Be it further resolved that

a) Dioceses are asked to hold special diocesan conventions in the first six months (Jan-June) of 2013 in order to identify priorities for mission and program. These special conventions are to be funded in part by monies which would have gone to the the former 19% assessment to the triennial budget.

b) Provinces are asked to hold special provincial synods -- or regional convocations in larger provinces such as Province 8 and 9 -- in the second six months (July-Dec) of 2013 to reflect on priorities identified by dioceses and consider what may be done at the Provincial level. These special synods are to be funded in part by monies which would have gone to the the former 19% assessment to the triennial budget.

c) That representatives from all non-DFMS and General Convention networks that do mission and program work (NAECED, seminaries, EPPN, Episcopal Diocesan Ecumenical and Interreligious Officers network, etc.), chosen by those bodies in a manner according to their own governance and structure, gather in late 2013 to coordinate how these networks will work with dioceses, provinces, and parishes in carrying out the mission and program of the church.
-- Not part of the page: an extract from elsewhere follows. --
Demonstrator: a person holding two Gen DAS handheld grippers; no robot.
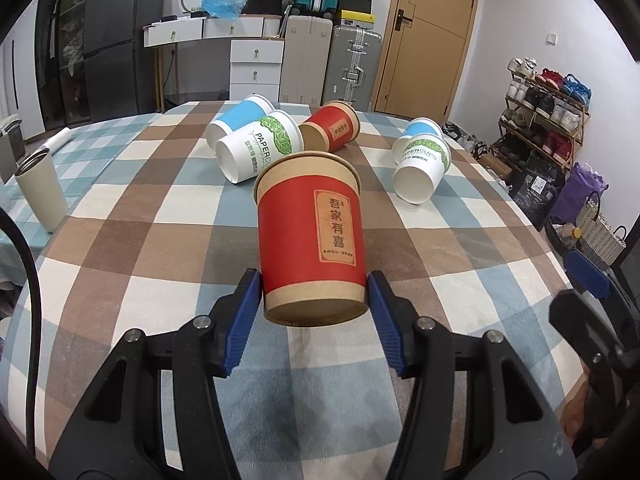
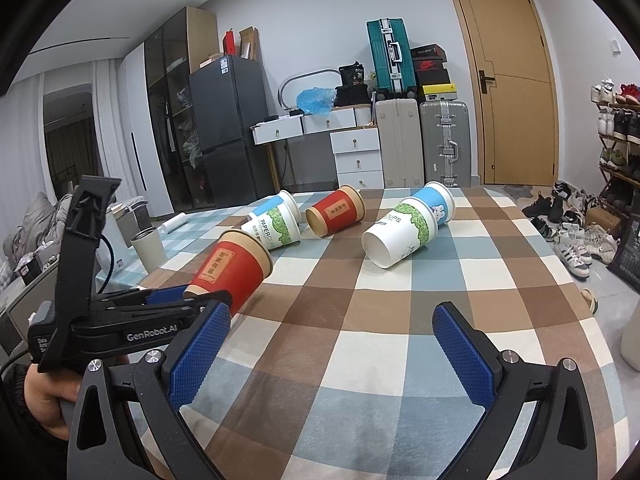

This meeting to be funded in part by monies which would have gone to the the former 19% assessment to the triennial budget.

d) Representatives from the ELCA and their cognate networks shall be invited to all of these gatherings; other ecumenical partners as best suited to local circumstances.

Explanation: This church takes seriously the call to do the mission of the church on the level or levels that are most appropriate. The church, however, needs to engage in sustained reflection on what should be prioritized, and how different levels of the church should collaborate with other agencies and networks.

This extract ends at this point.